Dataset records:
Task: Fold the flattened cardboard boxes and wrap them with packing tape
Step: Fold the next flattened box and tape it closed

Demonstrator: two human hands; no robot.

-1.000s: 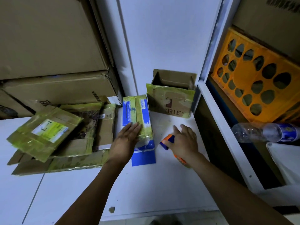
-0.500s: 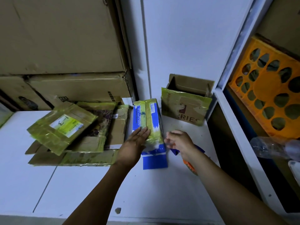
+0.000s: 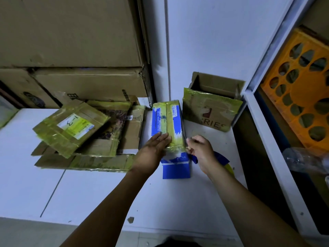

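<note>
White desk (image 3: 89, 193) against a white wall carried a blue box (image 3: 167, 118) at its middle, long and narrow, its top banded with yellowish tape (image 3: 175, 141), a blue flap lying flat at its near end. The left hand (image 3: 153, 150) lay flat on the box's near end, fingers straight. The right hand (image 3: 201, 150) curled its fingers, pinching tape at the near right corner. Flattened boxes (image 3: 71, 127) lay just left.

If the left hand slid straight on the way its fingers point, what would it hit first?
The left hand lies flat on the blue box, fingers pointing away and slightly right. Past the box top it would probably meet the open brown box first; depth is unclear.
</note>
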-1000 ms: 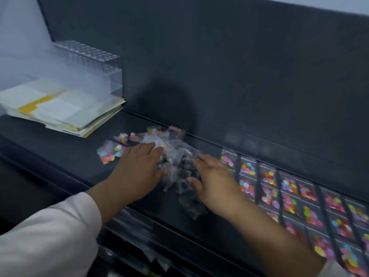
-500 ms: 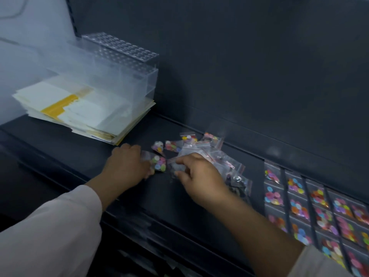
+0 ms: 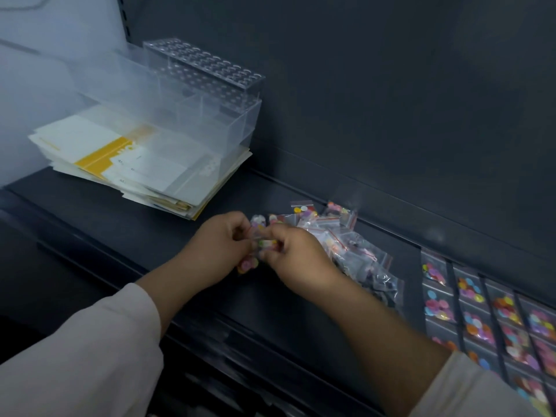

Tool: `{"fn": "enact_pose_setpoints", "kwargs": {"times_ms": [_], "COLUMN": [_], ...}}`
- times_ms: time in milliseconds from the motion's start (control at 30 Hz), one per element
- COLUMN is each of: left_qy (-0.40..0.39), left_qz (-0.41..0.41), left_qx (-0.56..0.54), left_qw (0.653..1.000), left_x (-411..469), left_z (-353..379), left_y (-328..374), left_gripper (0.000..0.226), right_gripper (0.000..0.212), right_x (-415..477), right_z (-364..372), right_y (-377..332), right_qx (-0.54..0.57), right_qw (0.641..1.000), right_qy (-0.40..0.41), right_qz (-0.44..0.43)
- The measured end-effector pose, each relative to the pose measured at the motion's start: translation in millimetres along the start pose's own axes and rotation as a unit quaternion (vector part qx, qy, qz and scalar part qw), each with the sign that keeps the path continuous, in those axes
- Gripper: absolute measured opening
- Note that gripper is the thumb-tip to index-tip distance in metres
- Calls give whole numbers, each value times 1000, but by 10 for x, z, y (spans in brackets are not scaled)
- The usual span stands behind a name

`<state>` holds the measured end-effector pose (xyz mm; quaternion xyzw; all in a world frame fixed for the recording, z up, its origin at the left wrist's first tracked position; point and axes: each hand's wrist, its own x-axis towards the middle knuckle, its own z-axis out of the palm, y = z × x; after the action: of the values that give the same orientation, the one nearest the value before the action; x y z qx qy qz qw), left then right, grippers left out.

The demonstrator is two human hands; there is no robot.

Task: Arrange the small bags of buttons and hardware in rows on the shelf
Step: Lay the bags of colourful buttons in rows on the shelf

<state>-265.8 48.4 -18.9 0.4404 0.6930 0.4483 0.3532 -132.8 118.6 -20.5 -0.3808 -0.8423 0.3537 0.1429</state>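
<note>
Fingers [image 3: 238, 229] tight round small button bags [image 3: 265, 244]

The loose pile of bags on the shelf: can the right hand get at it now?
Probably yes: the pile lies right beside the right hand, nothing between. But that hand and the left hand together pinch one small bag, so it is occupied.

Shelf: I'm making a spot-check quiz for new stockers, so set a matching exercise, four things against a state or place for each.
Things
1. held bag
2. loose pile of bags
3. laid-out bags
4. clear organiser

States or places
A. flat in rows, right end of the shelf
B. pinched between left hand and right hand
C. transparent, holes in its top
D. heaped, just right of the hands

Pairs: 1-B, 2-D, 3-A, 4-C
</note>
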Motion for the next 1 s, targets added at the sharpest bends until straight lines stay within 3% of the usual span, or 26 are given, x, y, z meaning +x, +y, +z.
{"fn": "enact_pose_setpoints", "kwargs": {"times_ms": [67,167,267,467,700,833,1000], "left_qy": [-5,-26,-84,-97,-126,-131,-145], "left_qz": [-5,-29,-53,-79,-107,-134,-163], "left_qx": [-58,-136,-203,-199,-209,-232,-257], "left_qw": [998,990,974,972,964,955,942], "left_x": [-11,-41,-90,-201,-445,-579,-720], "left_z": [39,112,230,544,1110,1403,1734], "left_y": [86,170,251,414,696,837,956], "left_gripper": [12,16,25,35,26,22,29], "right_gripper": [10,24,21,9,25,23,23], "right_x": [-33,-134,-283,-693,-1242,-1567,-1947], "right_z": [-49,-170,-319,-643,-987,-1140,-1326], "right_y": [5,47,95,328,669,880,1111], "right_qx": [76,193,287,428,433,435,478], "right_qw": [997,979,951,883,875,868,834], "right_qy": [10,34,54,36,84,114,151], "right_qz": [18,51,98,192,200,210,232]}}
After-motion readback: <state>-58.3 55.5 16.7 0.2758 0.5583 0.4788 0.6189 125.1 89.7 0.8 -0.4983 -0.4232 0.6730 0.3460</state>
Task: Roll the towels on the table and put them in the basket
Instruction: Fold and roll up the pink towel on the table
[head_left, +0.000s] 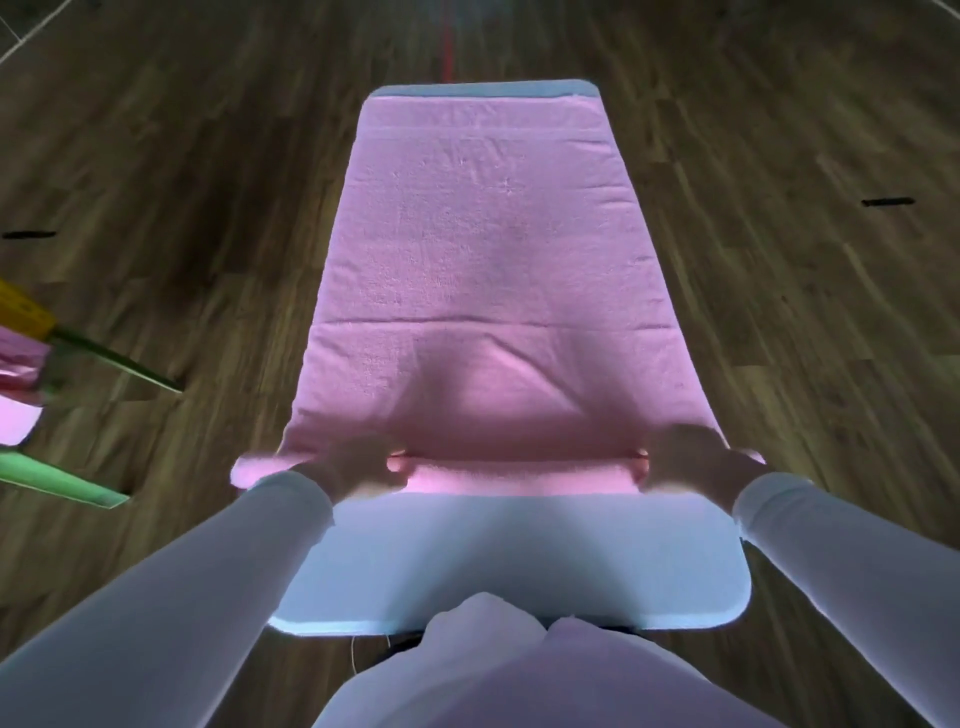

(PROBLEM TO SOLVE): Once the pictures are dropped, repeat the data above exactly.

(ANSWER FOR THIS EXERCISE):
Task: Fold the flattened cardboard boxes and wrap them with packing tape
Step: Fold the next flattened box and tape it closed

Demonstrator: two human hands; no robot.

-1.000s: 
-0.500s: 
+0.000s: 

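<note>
White desk (image 3: 89, 193) against a white wall carried a blue box (image 3: 167, 118) at its middle, long and narrow, its top banded with yellowish tape (image 3: 175, 141), a blue flap lying flat at its near end. The left hand (image 3: 153, 150) lay flat on the box's near end, fingers straight. The right hand (image 3: 201, 150) curled its fingers, pinching tape at the near right corner. Flattened boxes (image 3: 71, 127) lay just left.

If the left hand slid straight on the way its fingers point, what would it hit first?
The left hand lies flat on the blue box, fingers pointing away and slightly right. Past the box top it would probably meet the open brown box first; depth is unclear.
</note>
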-1000 ms: 
-500 ms: 
+0 ms: 

Tool: `{"fn": "enact_pose_setpoints", "kwargs": {"times_ms": [_], "COLUMN": [_], ...}}`
- times_ms: time in milliseconds from the motion's start (control at 30 Hz), one per element
- COLUMN is each of: left_qy (-0.40..0.39), left_qz (-0.41..0.41), left_qx (-0.56..0.54), left_qw (0.653..1.000), left_x (-411..469), left_z (-353..379), left_y (-328..374), left_gripper (0.000..0.226), right_gripper (0.000..0.212), right_x (-415..477), right_z (-364..372), right_y (-377..332), right_qx (-0.54..0.57), right_qw (0.641..1.000), right_qy (-0.40..0.41), right_qz (-0.44..0.43)
- The measured end-effector pose, each relative to the pose measured at the motion's start: translation in millimetres along the start pose's own axes and rotation as a unit quaternion (vector part qx, qy, qz and scalar part qw), each with the sign that keeps the path continuous, in those axes
- Gripper: absolute measured opening
- Note that gripper is the thumb-tip to index-tip distance in metres
- Calls give whole numbers, each value times 1000, but by 10 for x, z, y (spans in brackets are not scaled)
- The usual span stands behind a name

`<state>` holds the measured end-effector pose (xyz mm; quaternion xyzw; all in a world frame fixed for the recording, z up, its origin at the left wrist's first tracked position; point and axes: each hand's wrist, its own x-axis towards the middle knuckle, its own z-axis out of the palm, y = z × x; after the action: of the values that give the same orientation, the one nearest the value before the action; x y z qx qy qz qw), left then right, grippers left out.

The demonstrator is two human hands; there is no robot.

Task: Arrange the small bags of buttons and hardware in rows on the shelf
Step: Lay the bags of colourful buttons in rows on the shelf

<state>-265.8 48.4 -18.9 0.4404 0.6930 0.4483 0.3532 -132.8 118.6 -20.5 -0.3808 -0.8423 0.3537 0.1429</state>
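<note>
Fingers [image 3: 238, 229] tight round small button bags [image 3: 265, 244]

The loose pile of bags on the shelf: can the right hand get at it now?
Probably yes: the pile lies right beside the right hand, nothing between. But that hand and the left hand together pinch one small bag, so it is occupied.

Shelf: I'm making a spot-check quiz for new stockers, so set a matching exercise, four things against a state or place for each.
Things
1. held bag
2. loose pile of bags
3. laid-out bags
4. clear organiser

States or places
A. flat in rows, right end of the shelf
B. pinched between left hand and right hand
C. transparent, holes in its top
D. heaped, just right of the hands

Pairs: 1-B, 2-D, 3-A, 4-C
</note>
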Motion for the next 1 s, targets added at the sharpest bends until straight lines stay within 3% of the usual span, or 26 are given, x, y, z meaning +x, +y, +z.
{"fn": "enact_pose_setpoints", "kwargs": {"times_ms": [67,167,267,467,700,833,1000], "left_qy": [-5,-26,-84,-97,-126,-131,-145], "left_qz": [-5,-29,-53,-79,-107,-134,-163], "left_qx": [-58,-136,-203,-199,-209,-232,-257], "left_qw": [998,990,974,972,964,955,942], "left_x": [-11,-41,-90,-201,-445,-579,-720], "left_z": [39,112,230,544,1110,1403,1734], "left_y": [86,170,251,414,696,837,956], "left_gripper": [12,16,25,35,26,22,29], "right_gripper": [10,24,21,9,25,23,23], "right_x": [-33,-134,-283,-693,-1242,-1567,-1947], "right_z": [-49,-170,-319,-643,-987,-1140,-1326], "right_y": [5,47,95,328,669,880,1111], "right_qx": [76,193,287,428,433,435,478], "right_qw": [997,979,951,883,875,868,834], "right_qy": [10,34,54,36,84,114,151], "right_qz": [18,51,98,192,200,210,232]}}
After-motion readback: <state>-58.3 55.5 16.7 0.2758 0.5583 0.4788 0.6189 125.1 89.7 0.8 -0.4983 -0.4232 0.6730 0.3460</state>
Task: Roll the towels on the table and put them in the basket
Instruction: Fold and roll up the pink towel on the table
[head_left, +0.000s] 

Nothing else is part of this answer.